» **What is expected**: Can you write out the whole listing exactly?

#### Data

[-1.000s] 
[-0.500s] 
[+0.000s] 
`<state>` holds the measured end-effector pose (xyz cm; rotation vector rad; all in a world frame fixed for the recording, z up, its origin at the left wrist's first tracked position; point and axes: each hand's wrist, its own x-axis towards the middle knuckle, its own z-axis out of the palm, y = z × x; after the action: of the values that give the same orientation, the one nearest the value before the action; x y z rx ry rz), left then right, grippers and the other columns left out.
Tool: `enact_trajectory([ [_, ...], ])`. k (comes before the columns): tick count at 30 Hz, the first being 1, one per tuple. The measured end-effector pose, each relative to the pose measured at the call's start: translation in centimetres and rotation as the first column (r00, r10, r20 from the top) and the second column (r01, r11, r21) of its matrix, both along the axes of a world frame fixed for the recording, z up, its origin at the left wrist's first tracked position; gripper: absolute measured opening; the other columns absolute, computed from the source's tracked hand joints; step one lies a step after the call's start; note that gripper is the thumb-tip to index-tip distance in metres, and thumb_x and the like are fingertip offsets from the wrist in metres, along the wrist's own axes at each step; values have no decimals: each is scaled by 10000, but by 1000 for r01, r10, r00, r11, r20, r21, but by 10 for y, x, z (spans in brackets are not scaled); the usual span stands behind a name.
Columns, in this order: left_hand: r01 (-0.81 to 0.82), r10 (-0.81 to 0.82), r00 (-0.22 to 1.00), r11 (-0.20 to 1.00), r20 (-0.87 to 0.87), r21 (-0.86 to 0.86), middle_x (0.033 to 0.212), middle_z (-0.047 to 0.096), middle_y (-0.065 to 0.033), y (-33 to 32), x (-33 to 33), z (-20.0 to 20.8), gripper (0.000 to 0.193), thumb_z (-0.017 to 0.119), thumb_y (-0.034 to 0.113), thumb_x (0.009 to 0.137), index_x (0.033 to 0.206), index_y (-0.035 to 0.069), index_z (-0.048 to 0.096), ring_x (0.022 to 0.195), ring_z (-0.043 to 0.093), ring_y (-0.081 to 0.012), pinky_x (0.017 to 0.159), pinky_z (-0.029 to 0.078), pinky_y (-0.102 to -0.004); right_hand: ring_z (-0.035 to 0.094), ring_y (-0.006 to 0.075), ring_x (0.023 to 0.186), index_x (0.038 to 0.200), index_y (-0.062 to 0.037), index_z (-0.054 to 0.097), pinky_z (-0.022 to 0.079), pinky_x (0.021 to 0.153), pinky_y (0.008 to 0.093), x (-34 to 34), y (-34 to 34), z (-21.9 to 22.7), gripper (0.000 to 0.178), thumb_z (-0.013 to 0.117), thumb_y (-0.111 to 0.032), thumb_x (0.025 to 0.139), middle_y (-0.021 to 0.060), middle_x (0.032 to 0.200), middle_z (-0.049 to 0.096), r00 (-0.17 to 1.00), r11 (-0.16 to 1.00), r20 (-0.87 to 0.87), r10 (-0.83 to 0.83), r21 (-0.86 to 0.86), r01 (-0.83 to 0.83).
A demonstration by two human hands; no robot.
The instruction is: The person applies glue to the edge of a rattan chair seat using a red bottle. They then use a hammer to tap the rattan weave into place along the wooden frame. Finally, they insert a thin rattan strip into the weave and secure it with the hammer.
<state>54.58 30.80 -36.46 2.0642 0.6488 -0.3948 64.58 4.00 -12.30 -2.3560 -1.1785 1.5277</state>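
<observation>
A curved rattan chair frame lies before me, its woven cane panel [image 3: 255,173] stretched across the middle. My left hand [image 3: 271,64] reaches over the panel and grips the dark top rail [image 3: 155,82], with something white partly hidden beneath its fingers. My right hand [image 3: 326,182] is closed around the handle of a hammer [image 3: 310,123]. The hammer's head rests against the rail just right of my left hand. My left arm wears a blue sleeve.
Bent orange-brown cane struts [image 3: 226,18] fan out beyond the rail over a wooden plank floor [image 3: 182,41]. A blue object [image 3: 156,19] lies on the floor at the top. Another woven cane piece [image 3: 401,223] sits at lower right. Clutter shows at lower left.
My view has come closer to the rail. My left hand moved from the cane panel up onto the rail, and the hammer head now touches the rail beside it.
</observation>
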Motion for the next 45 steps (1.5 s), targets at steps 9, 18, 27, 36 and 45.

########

» **Exercise answer**:
[-1.000s] 
[-0.500s] 
[+0.000s] 
`<state>` holds the measured end-effector pose (xyz cm; rotation vector rad; all in a world frame fixed for the recording, z up, its origin at the left wrist's first tracked position; point and axes: each hand's wrist, its own x-axis towards the middle knuckle, its own z-axis out of the palm, y = z × x; after the action: of the values that give the same orientation, the one nearest the value before the action; x y z rx ry rz), left then right, grippers and the other columns left out.
Tool: `enact_trajectory([ [_, ...], ])`. k (comes before the columns): tick count at 30 Hz, the first being 1, one per tuple. The measured end-effector pose, each relative to the pose measured at the call's start: translation in centimetres and rotation as the first column (r00, r10, r20 from the top) and the second column (r01, r11, r21) of its matrix, both along the axes of a world frame fixed for the recording, z up, its origin at the left wrist's first tracked position; gripper: absolute measured opening; the other columns absolute, computed from the source's tracked hand joints; step one lies a step after the call's start; note that gripper is the thumb-tip to index-tip distance in metres, and thumb_x and the like are fingertip offsets from the wrist in metres, along the wrist's own axes at each step; values have no decimals: each is scaled by 10000, but by 1000 for r01, r10, r00, r11, r20, r21, but by 10 for y, x, z (spans in brackets are not scaled); the usual span stands behind a name.
Columns, in this order: left_hand: r01 (-0.81 to 0.82), r10 (-0.81 to 0.82), r00 (-0.22 to 1.00), r11 (-0.20 to 1.00), r20 (-0.87 to 0.87), r21 (-0.86 to 0.86), middle_x (0.033 to 0.212), middle_z (-0.047 to 0.096), middle_y (-0.065 to 0.033), y (-33 to 32), x (-33 to 33), z (-20.0 to 20.8), gripper (0.000 to 0.193), thumb_z (-0.017 to 0.119), thumb_y (-0.034 to 0.113), thumb_x (0.009 to 0.137), index_x (0.033 to 0.206), index_y (-0.035 to 0.069), index_z (-0.048 to 0.096), ring_x (0.022 to 0.195), ring_z (-0.043 to 0.093), ring_y (-0.081 to 0.012), pinky_x (0.017 to 0.159), pinky_z (-0.029 to 0.078), pinky_y (-0.102 to -0.004); right_hand: ring_z (-0.035 to 0.094), ring_y (-0.006 to 0.075), ring_x (0.023 to 0.186), index_x (0.038 to 0.200), index_y (-0.062 to 0.037), index_z (-0.054 to 0.097), pinky_z (-0.022 to 0.079), pinky_x (0.021 to 0.153), pinky_y (0.008 to 0.093), x (-34 to 34), y (-34 to 34), z (-21.9 to 22.7), gripper (0.000 to 0.178), thumb_z (-0.013 to 0.117), thumb_y (-0.111 to 0.032), thumb_x (0.025 to 0.139), middle_y (-0.021 to 0.060), middle_x (0.032 to 0.200), middle_z (-0.049 to 0.096), r00 (-0.17 to 1.00), r11 (-0.16 to 1.00), r20 (-0.87 to 0.87), r10 (-0.83 to 0.83), r21 (-0.86 to 0.86), r01 (-0.83 to 0.83).
A demonstration by two human hands; no robot.
The instruction is: The person applies glue to the edge of a rattan chair seat using a red bottle. They then use a hammer to tap the rattan weave into place along the wooden frame. Finally, they insert a thin rattan strip into the weave and secure it with the hammer.
<state>54.58 30.80 -36.46 2.0642 0.6488 -0.3948 64.58 4.00 -12.30 -2.3560 -1.1785 1.5277</state>
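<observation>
A curved rattan chair frame lies before me, its woven cane panel [image 3: 255,173] stretched across the middle. My left hand [image 3: 271,64] reaches over the panel and grips the dark top rail [image 3: 155,82], with something white partly hidden beneath its fingers. My right hand [image 3: 326,182] is closed around the handle of a hammer [image 3: 310,123]. The hammer's head rests against the rail just right of my left hand. My left arm wears a blue sleeve.
Bent orange-brown cane struts [image 3: 226,18] fan out beyond the rail over a wooden plank floor [image 3: 182,41]. A blue object [image 3: 156,19] lies on the floor at the top. Another woven cane piece [image 3: 401,223] sits at lower right. Clutter shows at lower left.
My view has come closer to the rail. My left hand moved from the cane panel up onto the rail, and the hammer head now touches the rail beside it.
</observation>
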Motion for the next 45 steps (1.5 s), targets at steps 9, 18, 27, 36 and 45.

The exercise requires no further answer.